Task instructions.
Your answer should hold the data exactly as given, minus any picture.

Data segment.
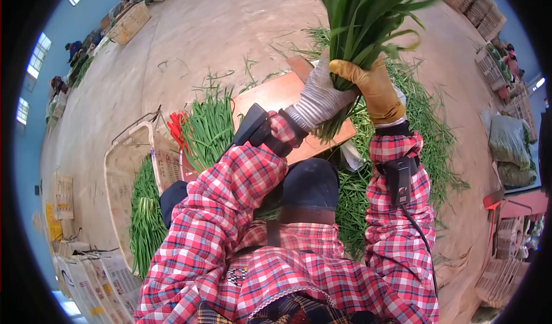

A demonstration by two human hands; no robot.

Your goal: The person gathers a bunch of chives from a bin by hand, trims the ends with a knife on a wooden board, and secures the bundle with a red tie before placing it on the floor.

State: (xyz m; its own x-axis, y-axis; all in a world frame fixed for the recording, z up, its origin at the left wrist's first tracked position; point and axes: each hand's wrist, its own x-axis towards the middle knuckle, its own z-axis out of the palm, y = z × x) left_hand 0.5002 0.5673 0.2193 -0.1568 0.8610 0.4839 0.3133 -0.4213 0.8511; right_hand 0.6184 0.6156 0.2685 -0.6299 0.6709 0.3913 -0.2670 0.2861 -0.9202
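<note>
The floor (pixel 190 42) spread out beyond and to both sides of the hands, with green scraps scattered past the left hand. A loose pile of greens (pixel 428 128) covered the ground beneath and around the right hand, reaching back along that forearm. Well to the left of the left hand, and closer to the body, stood a pale crate (pixel 118 174). The bench (pixel 259 96), a low wooden top, lay below the left hand and out to its left.

Between the two hands was a thick bunch of long green leaves (pixel 359 30), its tops fanning out beyond the fingers and its stem ends hanging back below them over the bench; whether those ends touched the wood could not be told. Left of the left hand lay another bunch (pixel 213 128), and farther back on that side more cut greens (pixel 146 220) filled part of the crate.

The left hand (pixel 329 94), in a grey striped glove, was clamped around the stems. The right hand (pixel 371 88), in a yellow glove, was closed on the same bunch just beside it. Red ties (pixel 177 128) lay farthest left of the left hand, against the second bunch.
</note>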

Solution to this exercise.
A demonstration by two human hands; no robot.

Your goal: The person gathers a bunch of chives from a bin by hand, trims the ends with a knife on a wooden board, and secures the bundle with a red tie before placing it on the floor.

State: (xyz m; its own x-axis, y-axis; all in a world frame fixed for the recording, z up, its origin at the left wrist's first tracked position; point and axes: each hand's wrist, its own x-axis towards the middle knuckle, its own z-axis out of the palm, y = z × x) left_hand 0.5002 0.5673 0.2193 -0.1568 0.8610 0.4839 0.3133 -0.4213 0.8511; right_hand 0.6184 0.6156 0.2685 -0.6299 0.6709 0.3913 -0.2670 0.2861 -0.9202
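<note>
The floor (pixel 190 42) spread out beyond and to both sides of the hands, with green scraps scattered past the left hand. A loose pile of greens (pixel 428 128) covered the ground beneath and around the right hand, reaching back along that forearm. Well to the left of the left hand, and closer to the body, stood a pale crate (pixel 118 174). The bench (pixel 259 96), a low wooden top, lay below the left hand and out to its left.

Between the two hands was a thick bunch of long green leaves (pixel 359 30), its tops fanning out beyond the fingers and its stem ends hanging back below them over the bench; whether those ends touched the wood could not be told. Left of the left hand lay another bunch (pixel 213 128), and farther back on that side more cut greens (pixel 146 220) filled part of the crate.

The left hand (pixel 329 94), in a grey striped glove, was clamped around the stems. The right hand (pixel 371 88), in a yellow glove, was closed on the same bunch just beside it. Red ties (pixel 177 128) lay farthest left of the left hand, against the second bunch.
</note>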

Here is where the answer stops.